Last Tuesday, Patricia Hill Collins '69, Ph.D. '84, the distinguished university professor of sociology at the University of Maryland, was awarded the Joseph B. and Toby Gittler Prize. She was the first Brandeis alumna to win the award, which was created to "recognize outstanding and lasting scholarly contributions to racial, ethnic, and/or religious relations," according to the award's website. As a part of the reception, Collins delivered a lecture titled "With My Mind Set on Freedom: Black Feminism, Intersectionality, and Social Justice" to a standing-room-only audience in the Rapaporte Treasure Hall in the Goldfarb Library.

Collins received her undergraduate and doctorate degrees in Sociology from Brandeis, and a master's degree from Harvard University. She served as the 100th president of the American Sociological Association and was the first African-American woman in that position, according to a Sept. 9 BrandeisNOW article. She is widely known for her 1990 book Black Feminist Thought: Knowledge, Consciousness, and the Politics of Empowerment, which won the C. Wright Mills Award from the Society for the Study of Social Problems.

Provost Steve Goldstein '78 opened the lecture by referring to Collins' arrival as a "homecoming" and expressed his belief that the "spirit of Brandeis University is embodied by the Gittler Prize." Goldstein introduced Prof. Emeritus George Ross (SOC), Collins' adviser during her graduate studies at Brandeis, who explained that Brandeis strives to nurture people who will "become like Pat Collins" and lauded the scholarly work that Collins produced as a graduate student.

Ross introduced Collins, who said that she was "shocked when she received the letter" informing her that she had won the Gittler Prize, mentioning that she thought it was a solicitation for a donation and almost threw it out. To begin her lecture, Collins played a video of "Ella's Song," performed by Sweet Honey in the Rock, which she said served as "both inspiration and text for this lecture."

Her lecture was broken into three components: the contemporary contours of social justice work, the ethical core of black feminism and the future possibilities that social justice work holds.

Collins emphasized intersectionality in her lecture, one of her key scholarly contributions to sociology. Specifically with intersectionality in black feminism, Collins explores how systems of oppression come together to create inequality and determine social positions in her research.

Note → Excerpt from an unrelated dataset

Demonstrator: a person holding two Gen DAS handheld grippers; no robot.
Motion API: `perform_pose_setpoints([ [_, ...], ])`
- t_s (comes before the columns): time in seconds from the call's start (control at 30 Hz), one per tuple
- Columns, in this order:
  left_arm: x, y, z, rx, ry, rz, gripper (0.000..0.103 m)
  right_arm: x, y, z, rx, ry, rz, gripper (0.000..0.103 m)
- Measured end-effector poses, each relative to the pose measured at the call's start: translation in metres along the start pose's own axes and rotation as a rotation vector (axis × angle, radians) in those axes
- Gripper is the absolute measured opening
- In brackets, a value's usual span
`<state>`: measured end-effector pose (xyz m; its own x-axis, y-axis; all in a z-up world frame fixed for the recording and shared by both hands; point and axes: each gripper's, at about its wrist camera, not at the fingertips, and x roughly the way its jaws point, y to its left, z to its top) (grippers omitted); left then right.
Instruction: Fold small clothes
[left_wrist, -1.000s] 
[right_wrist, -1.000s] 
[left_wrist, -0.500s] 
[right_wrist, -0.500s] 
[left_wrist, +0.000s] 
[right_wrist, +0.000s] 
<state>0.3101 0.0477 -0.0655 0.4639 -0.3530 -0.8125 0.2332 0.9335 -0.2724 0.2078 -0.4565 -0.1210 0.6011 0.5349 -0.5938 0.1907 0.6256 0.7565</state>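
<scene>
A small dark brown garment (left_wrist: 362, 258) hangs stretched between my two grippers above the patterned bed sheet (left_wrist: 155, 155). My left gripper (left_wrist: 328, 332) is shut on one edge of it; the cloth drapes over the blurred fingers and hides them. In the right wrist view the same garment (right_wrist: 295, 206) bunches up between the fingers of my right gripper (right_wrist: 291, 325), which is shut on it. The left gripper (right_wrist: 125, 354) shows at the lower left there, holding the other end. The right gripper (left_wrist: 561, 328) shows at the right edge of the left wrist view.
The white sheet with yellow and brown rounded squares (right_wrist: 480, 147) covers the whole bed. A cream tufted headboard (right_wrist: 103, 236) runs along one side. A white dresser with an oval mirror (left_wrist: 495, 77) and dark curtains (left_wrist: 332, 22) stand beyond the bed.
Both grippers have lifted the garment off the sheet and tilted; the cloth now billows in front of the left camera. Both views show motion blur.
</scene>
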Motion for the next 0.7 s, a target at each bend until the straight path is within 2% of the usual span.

Her lecture emphasized the applicability of intersectionality to social justice work.

Collins highlighted the tradition of social justice at Brandeis in her lecture and made many references to her Brandeis education: when she lived in North Quad as a first-year student at age 17 and in Usen Castle as a senior. She explained how Brandeis encouraged her to think about concepts such as social justice and inequality and was surprised to learn that the Brandeis Sociology department was "the critical voice within sociology" rather than a mainstream fit in the field. At Brandeis, she said, she learned to "believe in the integrity of my own arguments" and became more engaged with social justice following the assassination of Dr. Martin Luther King Jr. Additionally, Collins described the Rev. Dr. Pauli Murray, her first black female professor, as one of her biggest Brandeis influences, and described her decision to leave Ford Hall with Murray when it was taken over by students in 1969.

Throughout her lecture, Collins made several informal remarks to the audience. "When it comes to learning, I have absolutely no shame. I will make you do it," she said at one point, and she often paused to ask if everyone was following her lecture and comfortable with the material. "Did anybody die?" she asked.

She ended her lecture with a call to action, saying "when it comes to social justice work, I'm not ready to quit, and I hope others aren't quite ready to rest as well."

Prof. Aliyyah Abdur-Rahman (ENG), who is teaching a course this semester titled "AAAS 136: Black Feminist Thought," required her class to attend the lecture and spent the following class session discussing Collins' ideas. Although Abdur-Rahman valued several different components of the lecture, she wrote in an email to the Justice that she "appreciated particularly Dr. Collins's insistence that we understand the liberation struggles of the most vulnerable members of our-of any-society as fundamental to the rhetorics and the goals of social justice."

The Gittler Prize was created with a bequest from the late Joseph B. Gittler, a sociologist at the Cardozo Law School of Yeshiva University, in honor of him and his mother, Toby Gittler. The award includes a medal and a $25,000 cash prize.